# YOUR ASSIGNMENT
Return all entries precisely as they stand, without the images.

(ENTRIES SUPPLIED Opens)

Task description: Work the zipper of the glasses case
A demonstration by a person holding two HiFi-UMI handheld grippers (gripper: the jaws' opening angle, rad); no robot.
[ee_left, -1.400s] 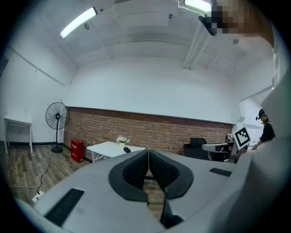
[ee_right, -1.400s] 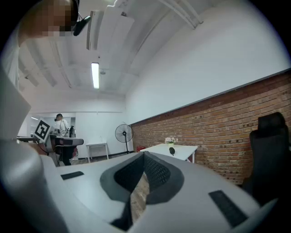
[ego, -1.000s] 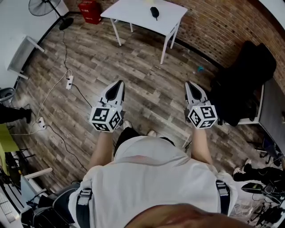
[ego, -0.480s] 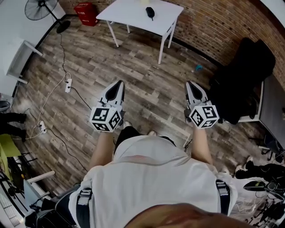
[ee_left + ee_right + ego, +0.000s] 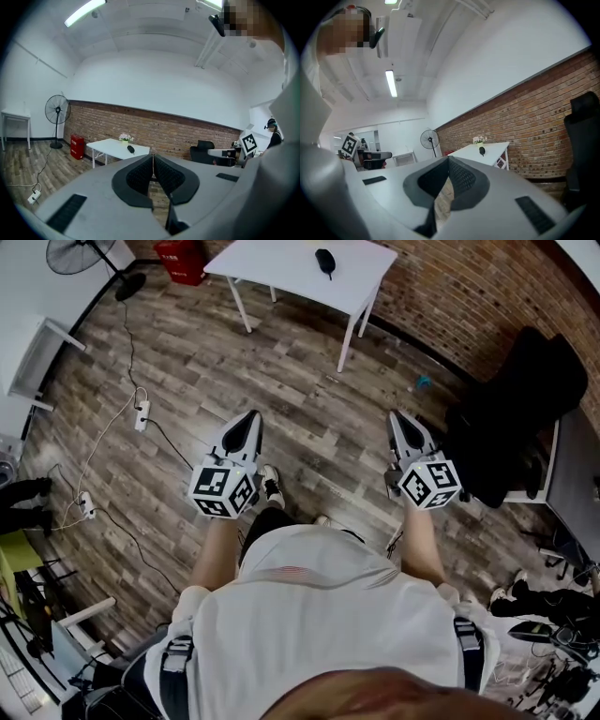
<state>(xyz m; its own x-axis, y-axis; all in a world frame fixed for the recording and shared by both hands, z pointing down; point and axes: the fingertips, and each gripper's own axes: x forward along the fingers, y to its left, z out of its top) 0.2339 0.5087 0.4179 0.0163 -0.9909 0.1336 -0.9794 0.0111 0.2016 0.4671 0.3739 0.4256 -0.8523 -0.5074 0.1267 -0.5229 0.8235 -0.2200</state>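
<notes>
The glasses case (image 5: 324, 259) is a small dark oval lying on a white table (image 5: 281, 266) far ahead across the wooden floor. It also shows small in the left gripper view as the case (image 5: 131, 149) and in the right gripper view as the case (image 5: 482, 150). My left gripper (image 5: 251, 415) and right gripper (image 5: 401, 415) are held out level in front of the person's body, far short of the table. Both are shut with nothing between the pads, as the left gripper (image 5: 153, 157) and the right gripper (image 5: 448, 159) show close up.
A standing fan (image 5: 89, 254) and a red box (image 5: 183, 261) stand left of the table. A power strip with cables (image 5: 142, 413) lies on the floor at left. A black chair (image 5: 511, 418) and a brick wall (image 5: 469, 296) are at right. A small flower pot (image 5: 124, 138) sits on the table.
The person has taken a step: a shoe now shows on the floor beside the left gripper. Both grippers travelled along with the body, still shut and empty.
</notes>
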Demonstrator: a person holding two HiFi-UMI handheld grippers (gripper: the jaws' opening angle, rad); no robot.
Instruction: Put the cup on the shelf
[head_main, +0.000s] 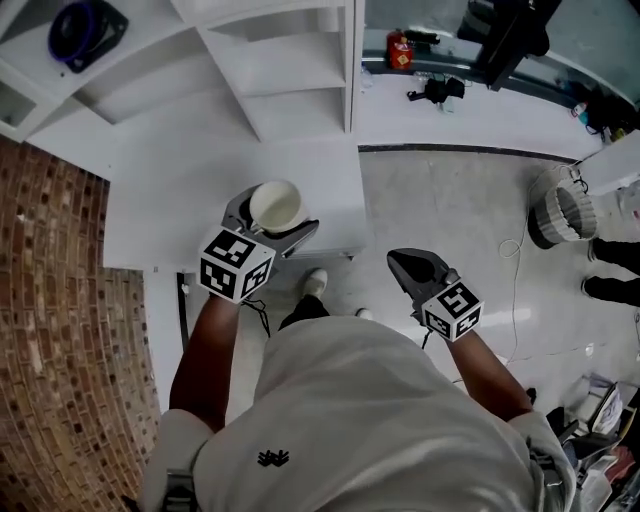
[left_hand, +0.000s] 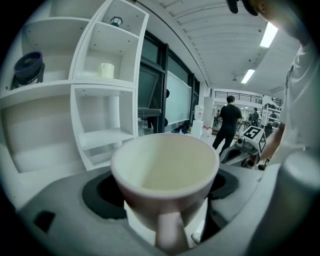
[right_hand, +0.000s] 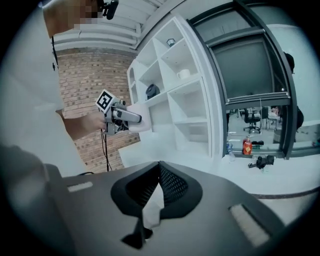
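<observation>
White shelves (head_main: 290, 110) stand in front of our left tongs (head_main: 272, 220), and a brick wall (head_main: 50, 300) is off to their left. We hold a white cup (left_hand: 165, 167) in the left tongs. The two jaws squeeze its sides. Its mouth faces up and its handle points back at us. The cup hangs over a white ledge (head_main: 160, 210) at the foot of the shelves, not yet on any shelf. Up and left of it, a dark blue round thing (left_hand: 27, 67) sits on a shelf. Our right tongs (head_main: 405, 263) hang off to the right, over the grey floor (head_main: 450, 200). Their jaws are pressed together with nothing between them.
</observation>
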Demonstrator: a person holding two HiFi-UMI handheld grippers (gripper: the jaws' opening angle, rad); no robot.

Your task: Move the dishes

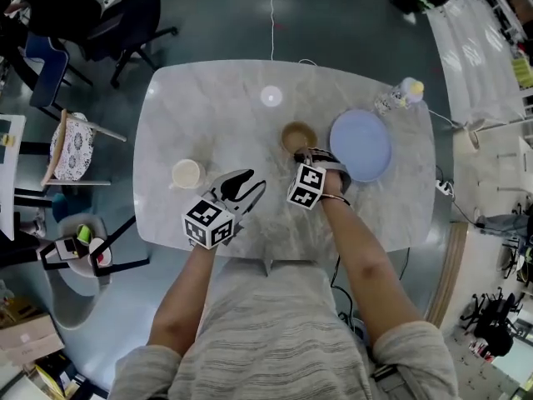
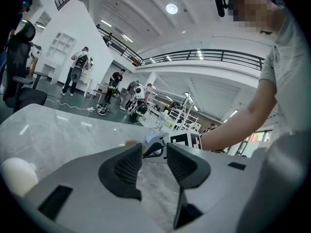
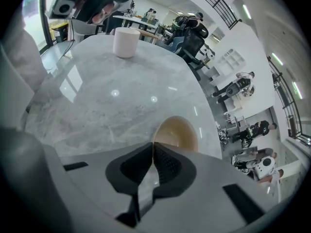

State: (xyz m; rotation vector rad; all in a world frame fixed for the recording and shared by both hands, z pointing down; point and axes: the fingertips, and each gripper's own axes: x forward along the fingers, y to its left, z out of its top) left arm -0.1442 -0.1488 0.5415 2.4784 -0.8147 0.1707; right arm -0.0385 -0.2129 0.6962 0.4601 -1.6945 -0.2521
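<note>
A brown bowl (image 1: 296, 134) stands mid-table, left of a light blue plate (image 1: 361, 144). My right gripper (image 1: 308, 153) is at the bowl's near rim. In the right gripper view its jaws (image 3: 153, 147) are pressed together on the rim of the bowl (image 3: 179, 132), so it is shut on it. A cream cup (image 1: 187, 174) stands toward the table's left; it also shows in the right gripper view (image 3: 126, 41). My left gripper (image 1: 248, 187) hovers between cup and bowl, open, with only bare marble between its fingers (image 2: 154, 154).
A clear water bottle (image 1: 400, 95) lies at the far right corner of the marble table (image 1: 208, 107). Office chairs (image 1: 125, 23) and a wooden chair with a patterned seat (image 1: 72, 146) stand around the left side. The table's near edge is right below my forearms.
</note>
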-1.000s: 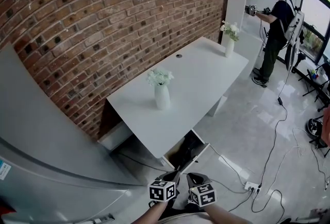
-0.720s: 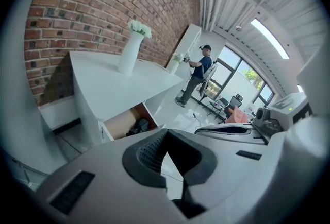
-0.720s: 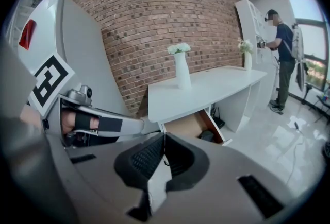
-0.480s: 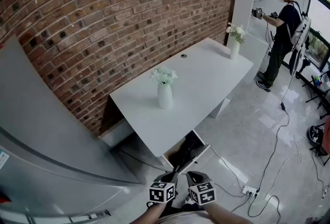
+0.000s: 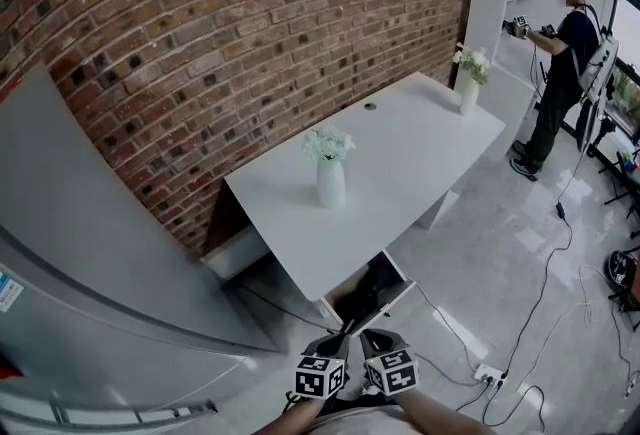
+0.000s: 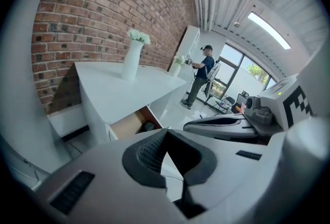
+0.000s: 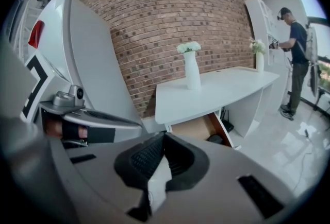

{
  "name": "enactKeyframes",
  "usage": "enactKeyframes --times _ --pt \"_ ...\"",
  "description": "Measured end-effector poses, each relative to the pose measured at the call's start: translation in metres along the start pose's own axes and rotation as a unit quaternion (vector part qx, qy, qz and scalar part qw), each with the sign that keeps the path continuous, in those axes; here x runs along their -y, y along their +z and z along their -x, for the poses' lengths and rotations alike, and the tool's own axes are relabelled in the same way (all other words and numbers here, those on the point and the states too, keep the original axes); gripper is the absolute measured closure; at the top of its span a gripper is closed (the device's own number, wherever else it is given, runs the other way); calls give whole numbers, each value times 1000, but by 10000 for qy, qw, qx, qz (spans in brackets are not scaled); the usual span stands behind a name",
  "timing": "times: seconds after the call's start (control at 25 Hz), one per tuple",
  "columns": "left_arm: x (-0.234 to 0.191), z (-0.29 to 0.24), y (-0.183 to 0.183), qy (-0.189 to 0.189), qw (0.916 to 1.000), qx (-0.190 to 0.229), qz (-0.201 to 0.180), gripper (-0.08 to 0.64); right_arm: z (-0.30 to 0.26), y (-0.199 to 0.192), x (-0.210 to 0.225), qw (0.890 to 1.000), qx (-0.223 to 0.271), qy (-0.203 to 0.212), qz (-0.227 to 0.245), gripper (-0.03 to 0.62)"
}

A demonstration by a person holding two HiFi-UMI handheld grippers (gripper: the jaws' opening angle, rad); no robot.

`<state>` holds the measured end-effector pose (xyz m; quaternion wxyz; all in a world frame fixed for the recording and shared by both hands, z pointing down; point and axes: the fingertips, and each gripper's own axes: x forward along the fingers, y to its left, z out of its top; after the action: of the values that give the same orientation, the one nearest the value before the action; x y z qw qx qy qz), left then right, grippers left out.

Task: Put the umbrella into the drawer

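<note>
Looking into the open drawer (image 5: 392, 300) under the near end of the white desk (image 5: 420, 153), I make out what looks like the umbrella (image 5: 362, 288), a dark bundle lying inside, though it is too small for me to be sure. Both grippers hang side by side on the near side of the drawer, apart from it. The left gripper (image 5: 337, 343) has its jaws pressed together with nothing between them. The right gripper (image 5: 376, 341) is clenched the same way, also empty. On the desk a white vase (image 5: 331, 185) of white flowers stands near the middle, and a second vase (image 5: 469, 96) stands at the far right end. A brick wall (image 5: 250, 23) runs behind the desk. At the far right a person (image 5: 562, 73) stands by white shelves. A power strip (image 5: 488, 374) and cables lie on the floor to the right of my grippers.
</note>
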<state>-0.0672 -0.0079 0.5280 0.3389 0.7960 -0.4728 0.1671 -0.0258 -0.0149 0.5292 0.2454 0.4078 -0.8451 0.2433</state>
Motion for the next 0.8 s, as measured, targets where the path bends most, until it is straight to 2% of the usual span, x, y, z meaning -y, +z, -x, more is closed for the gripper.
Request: enactKeyframes --times 0.36,0.8 --pt "-3 -1 12 152 9995 271 18 552 -1 2 7 10000 -4 56 37 575" --pt "6 -17 14 104 9997 222 -13 552 -2 3 20 9999 14 94 73 575"
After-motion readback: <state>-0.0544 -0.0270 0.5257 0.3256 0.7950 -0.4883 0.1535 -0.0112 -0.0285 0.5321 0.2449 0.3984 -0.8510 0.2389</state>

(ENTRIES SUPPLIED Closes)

# ANSWER
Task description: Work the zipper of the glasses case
A demonstration by a person holding two HiFi-UMI handheld grippers (gripper: the jaws' opening angle, rad); no robot.
[ee_left, -1.400s] 
[ee_right, -1.400s] 
[ego, -1.000s] 
[ego, -0.480s] 
[ee_left + ee_right + ego, +0.000s] 
<state>(xyz m; its own x-axis, y-axis; all in a world frame fixed for the recording and shared by both hands, z pointing down; point and axes: the fingertips, and each gripper's own axes: x forward along the fingers, y to its left, z out of its top) 0.2339 0.5087 0.4179 0.0163 -0.9909 0.1336 -0.9794 0.0111 0.2016 0.4671 0.3739 0.4256 -0.8523 -0.5074 0.1267 -0.5229 0.8235 -0.2200</state>
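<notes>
The glasses case (image 5: 324, 259) is a small dark oval lying on a white table (image 5: 281, 266) far ahead across the wooden floor. It also shows small in the left gripper view as the case (image 5: 131, 149) and in the right gripper view as the case (image 5: 482, 150). My left gripper (image 5: 251, 415) and right gripper (image 5: 401, 415) are held out level in front of the person's body, far short of the table. Both are shut with nothing between the pads, as the left gripper (image 5: 153, 157) and the right gripper (image 5: 448, 159) show close up.
A standing fan (image 5: 89, 254) and a red box (image 5: 183, 261) stand left of the table. A power strip with cables (image 5: 142, 413) lies on the floor at left. A black chair (image 5: 511, 418) and a brick wall (image 5: 469, 296) are at right. A small flower pot (image 5: 124, 138) sits on the table.
The person has taken a step: a shoe now shows on the floor beside the left gripper. Both grippers travelled along with the body, still shut and empty.
</notes>
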Demonstrator: a person holding two HiFi-UMI handheld grippers (gripper: the jaws' opening angle, rad); no robot.
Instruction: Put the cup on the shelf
[head_main, +0.000s] 
[left_hand, +0.000s] 
[right_hand, +0.000s] 
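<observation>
White shelves (head_main: 290, 110) stand in front of our left tongs (head_main: 272, 220), and a brick wall (head_main: 50, 300) is off to their left. We hold a white cup (left_hand: 165, 167) in the left tongs. The two jaws squeeze its sides. Its mouth faces up and its handle points back at us. The cup hangs over a white ledge (head_main: 160, 210) at the foot of the shelves, not yet on any shelf. Up and left of it, a dark blue round thing (left_hand: 27, 67) sits on a shelf. Our right tongs (head_main: 405, 263) hang off to the right, over the grey floor (head_main: 450, 200). Their jaws are pressed together with nothing between them.
</observation>
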Demonstrator: a person holding two HiFi-UMI handheld grippers (gripper: the jaws' opening angle, rad); no robot.

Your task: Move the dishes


State: (xyz m; rotation vector rad; all in a world frame fixed for the recording and shared by both hands, z pointing down; point and axes: the fingertips, and each gripper's own axes: x forward along the fingers, y to its left, z out of its top) left arm -0.1442 -0.1488 0.5415 2.4784 -0.8147 0.1707; right arm -0.0385 -0.2129 0.6962 0.4601 -1.6945 -0.2521
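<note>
A brown bowl (image 1: 296, 134) stands mid-table, left of a light blue plate (image 1: 361, 144). My right gripper (image 1: 308, 153) is at the bowl's near rim. In the right gripper view its jaws (image 3: 153, 147) are pressed together on the rim of the bowl (image 3: 179, 132), so it is shut on it. A cream cup (image 1: 187, 174) stands toward the table's left; it also shows in the right gripper view (image 3: 126, 41). My left gripper (image 1: 248, 187) hovers between cup and bowl, open, with only bare marble between its fingers (image 2: 154, 154).
A clear water bottle (image 1: 400, 95) lies at the far right corner of the marble table (image 1: 208, 107). Office chairs (image 1: 125, 23) and a wooden chair with a patterned seat (image 1: 72, 146) stand around the left side. The table's near edge is right below my forearms.
</note>
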-1.000s: 
-0.720s: 
-0.720s: 
-0.480s: 
+0.000s: 
+0.000s: 
+0.000s: 

{
  "name": "enactKeyframes",
  "usage": "enactKeyframes --times _ --pt \"_ ...\"",
  "description": "Measured end-effector poses, each relative to the pose measured at the call's start: translation in metres along the start pose's own axes and rotation as a unit quaternion (vector part qx, qy, qz and scalar part qw), each with the sign that keeps the path continuous, in those axes; here x runs along their -y, y along their +z and z along their -x, for the poses' lengths and rotations alike, and the tool's own axes are relabelled in the same way (all other words and numbers here, those on the point and the states too, keep the original axes); gripper is the absolute measured closure; at the top of its span a gripper is closed (the device's own number, wherever else it is given, runs the other way); calls give whole numbers, each value times 1000, but by 10000 for qy, qw, qx, qz (spans in brackets are not scaled); the usual span stands behind a name",
  "timing": "times: seconds after the call's start (control at 25 Hz), one per tuple",
  "columns": "left_arm: x (-0.234 to 0.191), z (-0.29 to 0.24), y (-0.183 to 0.183), qy (-0.189 to 0.189), qw (0.916 to 1.000), qx (-0.190 to 0.229), qz (-0.201 to 0.180), gripper (-0.08 to 0.64); right_arm: z (-0.30 to 0.26), y (-0.199 to 0.192), x (-0.210 to 0.225), qw (0.890 to 1.000), qx (-0.223 to 0.271), qy (-0.203 to 0.212), qz (-0.227 to 0.245), gripper (-0.03 to 0.62)"
}

A demonstration by a person holding two HiFi-UMI handheld grippers (gripper: the jaws' opening angle, rad); no robot.

`<state>` holds the measured end-effector pose (xyz m; quaternion wxyz; all in a world frame fixed for the recording and shared by both hands, z pointing down; point and axes: the fingertips, and each gripper's own axes: x forward along the fingers, y to its left, z out of its top; after the action: of the values that give the same orientation, the one nearest the value before the action; x y z qw qx qy qz), left then right, grippers left out.

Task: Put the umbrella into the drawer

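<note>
Looking into the open drawer (image 5: 392, 300) under the near end of the white desk (image 5: 420, 153), I make out what looks like the umbrella (image 5: 362, 288), a dark bundle lying inside, though it is too small for me to be sure. Both grippers hang side by side on the near side of the drawer, apart from it. The left gripper (image 5: 337, 343) has its jaws pressed together with nothing between them. The right gripper (image 5: 376, 341) is clenched the same way, also empty. On the desk a white vase (image 5: 331, 185) of white flowers stands near the middle, and a second vase (image 5: 469, 96) stands at the far right end. A brick wall (image 5: 250, 23) runs behind the desk. At the far right a person (image 5: 562, 73) stands by white shelves. A power strip (image 5: 488, 374) and cables lie on the floor to the right of my grippers.
</note>
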<state>-0.0672 -0.0079 0.5280 0.3389 0.7960 -0.4728 0.1671 -0.0258 -0.0149 0.5292 0.2454 0.4078 -0.8451 0.2433</state>
Motion for the next 0.8 s, as measured, targets where the path bends most, until it is straight to 2% of the usual span, x, y, z meaning -y, +z, -x, more is closed for the gripper.
Request: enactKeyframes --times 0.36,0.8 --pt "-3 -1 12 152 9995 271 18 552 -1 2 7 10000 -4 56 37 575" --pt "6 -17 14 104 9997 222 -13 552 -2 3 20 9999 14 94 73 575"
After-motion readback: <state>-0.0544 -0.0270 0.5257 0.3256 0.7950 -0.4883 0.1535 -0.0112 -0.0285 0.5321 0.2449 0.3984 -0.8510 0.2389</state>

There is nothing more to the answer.